Corbett wanted to change that. So in the coming weeks at Good Housekeeping, the speakeasy-like bar tucked away behind Café Birdie, he’ll roll out a new wine list called “To Live and Wine in L.A.,” showcasing some of his favorites wines produced by L.A.-based winemakers—all of which, he says, rival anything currently coming out of the state’s better-known regions.

“I just wanted a way to show off what Angelenos are doing in the wine industry,” says Corbett.

The list will include five wines by the glass and one or two higher-end wines by the bottle. Among the wineries that will be represented at launch are Major Wines, Koehnen Wine Company, Byron Blatty, L.A. Wine Project, and the Angeleno Wine Company. If the program is successful, Corbett hopes to expand the list and keep it updated with new offerings from these and other L.A. winemakers.

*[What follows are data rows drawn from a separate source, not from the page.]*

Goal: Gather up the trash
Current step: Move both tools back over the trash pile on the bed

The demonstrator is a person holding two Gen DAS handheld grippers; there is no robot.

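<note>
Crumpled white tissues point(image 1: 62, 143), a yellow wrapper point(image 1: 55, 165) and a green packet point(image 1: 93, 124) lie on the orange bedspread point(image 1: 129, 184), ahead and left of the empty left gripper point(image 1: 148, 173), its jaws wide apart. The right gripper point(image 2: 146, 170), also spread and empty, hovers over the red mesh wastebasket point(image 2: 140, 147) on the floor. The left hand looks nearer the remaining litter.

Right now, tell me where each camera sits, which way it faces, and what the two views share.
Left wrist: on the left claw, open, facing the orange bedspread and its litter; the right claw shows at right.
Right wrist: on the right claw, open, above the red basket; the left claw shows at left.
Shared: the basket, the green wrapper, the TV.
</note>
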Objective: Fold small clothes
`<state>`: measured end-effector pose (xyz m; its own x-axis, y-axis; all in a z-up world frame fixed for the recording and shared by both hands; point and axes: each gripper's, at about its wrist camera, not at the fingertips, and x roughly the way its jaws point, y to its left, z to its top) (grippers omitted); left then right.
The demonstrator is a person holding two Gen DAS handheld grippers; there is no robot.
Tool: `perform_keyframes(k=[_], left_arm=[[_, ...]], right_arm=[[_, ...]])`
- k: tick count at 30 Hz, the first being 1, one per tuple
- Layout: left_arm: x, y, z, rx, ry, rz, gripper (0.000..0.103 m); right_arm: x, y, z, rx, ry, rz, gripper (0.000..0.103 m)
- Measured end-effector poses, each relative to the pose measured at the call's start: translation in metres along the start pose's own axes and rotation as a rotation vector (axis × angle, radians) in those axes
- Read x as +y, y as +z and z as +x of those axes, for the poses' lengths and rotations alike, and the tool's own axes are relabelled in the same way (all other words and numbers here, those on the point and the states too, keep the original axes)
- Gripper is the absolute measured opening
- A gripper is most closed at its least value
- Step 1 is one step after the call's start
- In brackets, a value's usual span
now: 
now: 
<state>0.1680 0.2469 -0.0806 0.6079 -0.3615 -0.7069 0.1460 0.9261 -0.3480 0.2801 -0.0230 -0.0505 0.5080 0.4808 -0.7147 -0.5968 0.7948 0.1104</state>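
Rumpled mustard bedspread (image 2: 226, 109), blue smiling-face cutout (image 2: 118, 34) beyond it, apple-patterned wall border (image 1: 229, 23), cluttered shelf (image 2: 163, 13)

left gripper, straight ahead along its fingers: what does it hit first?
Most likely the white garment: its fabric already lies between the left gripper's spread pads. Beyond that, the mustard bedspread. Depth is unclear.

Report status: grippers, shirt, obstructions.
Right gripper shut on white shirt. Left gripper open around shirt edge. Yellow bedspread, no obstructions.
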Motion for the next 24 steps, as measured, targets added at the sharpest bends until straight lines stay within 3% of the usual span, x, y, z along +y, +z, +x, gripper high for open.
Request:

One of the wines that will be offered by the glass is Angeleno Wine’s Superbloom, a white blend combining Albariño, Riesling, and Chenin Blanc. Also on the initial list: Major Wines’ Gamay Noir and Pinot Noir, two wines Corbett describes as “really up my alley in terms of style: great acidity, really juicy [but] with a nice, kind of earthy nuance.” A Tempranillo from Koehnen and pale rosé of Grenache from L.A. Wine Project round out the by-the-glass offerings.

Not many wine grapes are grown within L.A. County, but the winemakers on Corbett’s list source locally when they can. Bryon Blatty’s Tremor, for instance—which will be available by the bottle—is a blend of Grenache and Merlot from Antelope Valley and Syrah from the Sierra Pelona Mountains, just north of Byron Blatty’s headquarters in Santa Clarita. Owners Mark and Jenny Blatty commute to the winery from their home in Mount Washington—just a couple miles away from Good Housekeeping.

“Los Angeles was the birthplace of California’s wine industry,” notes Mark Blatty, referring to the first commercial winery in the state, opened in downtown Los Angeles way back in 1833 (a historical detail also cited on the Angeleno Wine Company’s bottles). “Over the last few decades the city has gone through a food and beverage renaissance of sorts, but local wine has lagged behind. It’s time to change that.”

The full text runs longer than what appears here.